I chose thinky thoughts but a commentary would be good too. I pick “Dirty Back Road” but really any ….

[identity profile] thedeadlyhook.livejournal.com 2007-09-22 01:41 am (UTC)(link)
Hey hey!

Thanks for the input! So far, "Dirty Back Road" is looking like the front-runner for commentary.
herself_nyc: (vamp!Xander by misstress_tink)

[personal profile] herself_nyc 2007-09-22 01:43 am (UTC)(link)
I sense that's what you REALLY want to do ....

[identity profile] thedeadlyhook.livejournal.com 2007-09-22 02:25 am (UTC)(link)
I'm actually easy; that's why I did the poll. Given my druthers, I'd probably hammer on about something nobody was interested in.

[identity profile] kassto.livejournal.com 2007-09-22 08:58 am (UTC)(link)
I'm all for the thinky-thoughts, as you do them so well. I've always thought that YOU should be in academia, to raise the tone and all that.

[identity profile] thedeadlyhook.livejournal.com 2007-09-23 05:19 pm (UTC)(link)
Ha! Thank you. Believe me, I've thought about it - I think I'd really enjoy collegiate life now if I were able to go back, unlike when I was originally there. Seriously, I can't help but think that college should be done in two stages - the part where you get out of your parents' house and learn to live on your own when you're young, and then a later return once you've lived enough to have a clue as to what you want to do.

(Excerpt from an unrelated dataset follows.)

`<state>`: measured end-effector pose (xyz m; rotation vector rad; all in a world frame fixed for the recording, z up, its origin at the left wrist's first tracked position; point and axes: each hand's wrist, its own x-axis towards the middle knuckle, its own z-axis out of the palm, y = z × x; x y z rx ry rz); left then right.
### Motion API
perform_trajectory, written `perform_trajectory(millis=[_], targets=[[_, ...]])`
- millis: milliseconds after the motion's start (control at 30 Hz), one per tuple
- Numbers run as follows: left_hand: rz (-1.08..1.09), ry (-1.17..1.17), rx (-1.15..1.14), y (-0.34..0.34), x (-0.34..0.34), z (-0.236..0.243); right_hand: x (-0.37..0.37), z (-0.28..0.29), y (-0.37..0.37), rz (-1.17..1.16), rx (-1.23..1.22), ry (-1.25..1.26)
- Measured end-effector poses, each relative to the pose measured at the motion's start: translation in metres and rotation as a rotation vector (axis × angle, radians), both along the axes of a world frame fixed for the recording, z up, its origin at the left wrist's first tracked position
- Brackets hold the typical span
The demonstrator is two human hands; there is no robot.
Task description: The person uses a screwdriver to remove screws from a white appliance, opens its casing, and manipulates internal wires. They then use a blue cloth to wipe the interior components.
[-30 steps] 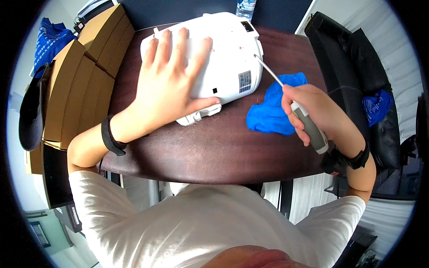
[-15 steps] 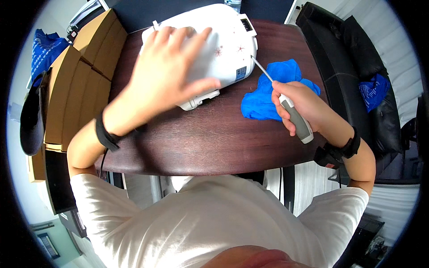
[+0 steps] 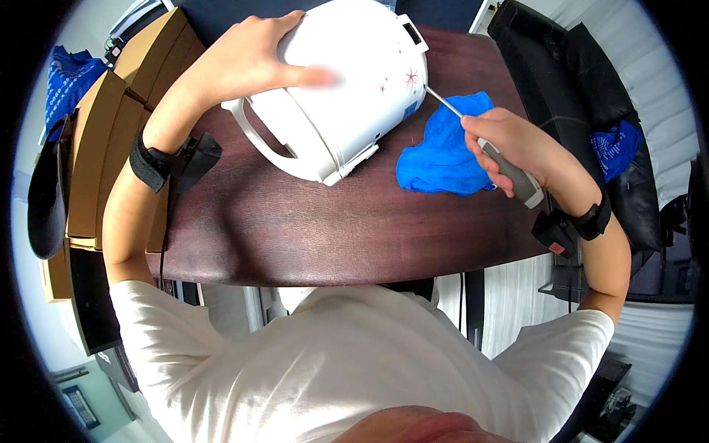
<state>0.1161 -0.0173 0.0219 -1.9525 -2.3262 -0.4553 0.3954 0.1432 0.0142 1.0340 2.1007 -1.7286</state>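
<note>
A white rice cooker [image 3: 354,59] with small red flower prints lies tipped on its side at the far part of the table, its carrying handle [image 3: 258,140] toward the near left. My left hand [image 3: 251,59] is against the cooker's left side, thumb and forefinger spread wide; the other fingers are hidden. In my right hand [image 3: 509,140] is a screwdriver [image 3: 517,173] with a grey and white grip. Its metal shaft points up and left, the tip at the cooker's right edge. Just beneath the shaft, a crumpled blue cloth [image 3: 443,151] lies on the table.
Brown cardboard boxes [image 3: 107,155] stand along the left of the dark wooden table [image 3: 354,236]. A black sofa [image 3: 569,133] with a blue patterned cloth [image 3: 619,151] is on the right. A dark panel [image 3: 236,22] rises behind the table.
The cooker has turned and tilted, bringing its handle into view at the left. My left hand has moved up and left to its side. The right hand and screwdriver have shifted slightly right.
</note>
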Motion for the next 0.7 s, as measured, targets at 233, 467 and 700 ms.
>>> perform_trajectory(millis=[233,467,700], targets=[[0.039,0.038,-0.030,-0.001,0.003,0.000,-0.009,-0.009,-0.006,0.144,0.583,-0.062],[-0.010,0.098,0.017,0.000,0.004,0.002,-0.007,-0.014,-0.008,0.193,0.792,-0.054],[-0.003,0.119,0.005,0.002,0.004,0.002,-0.009,-0.020,-0.009,0.186,0.862,-0.054]])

[identity profile] kassto.livejournal.com 2007-09-29 05:16 am (UTC)(link)
the part where you get out of your parents' house and learn to live on your own when you're young,

But there seems to be a whole generation of kids these days that never leave home. It's all too comfy there. It weren't like that in my day...

:: shakes gnarled old fist ::

[identity profile] evilawyer.livejournal.com 2007-09-23 06:15 pm (UTC)(link)
I stopped in to see if you had anything to say about this glorious rainy weekend (although it hasn't rained here since yesterday --- when I was trying to haul my new 8' long, 250 lb conference room table top into the conference from the back patio before it the rain turned it to mushy, swelled Velveeta-wood), and find, to my great surprise, that you have recced my fic! Thank you very much!

I'm glad to see the 9th Circuit's decision re: notice before ISP can change ToS. I wonder how the rest of the federal circuits feel about it, though. The 9th Circuit tends to be a little out there on its own, going farther to protect consumers and construing business transactions in a liberal light. Good to see, though.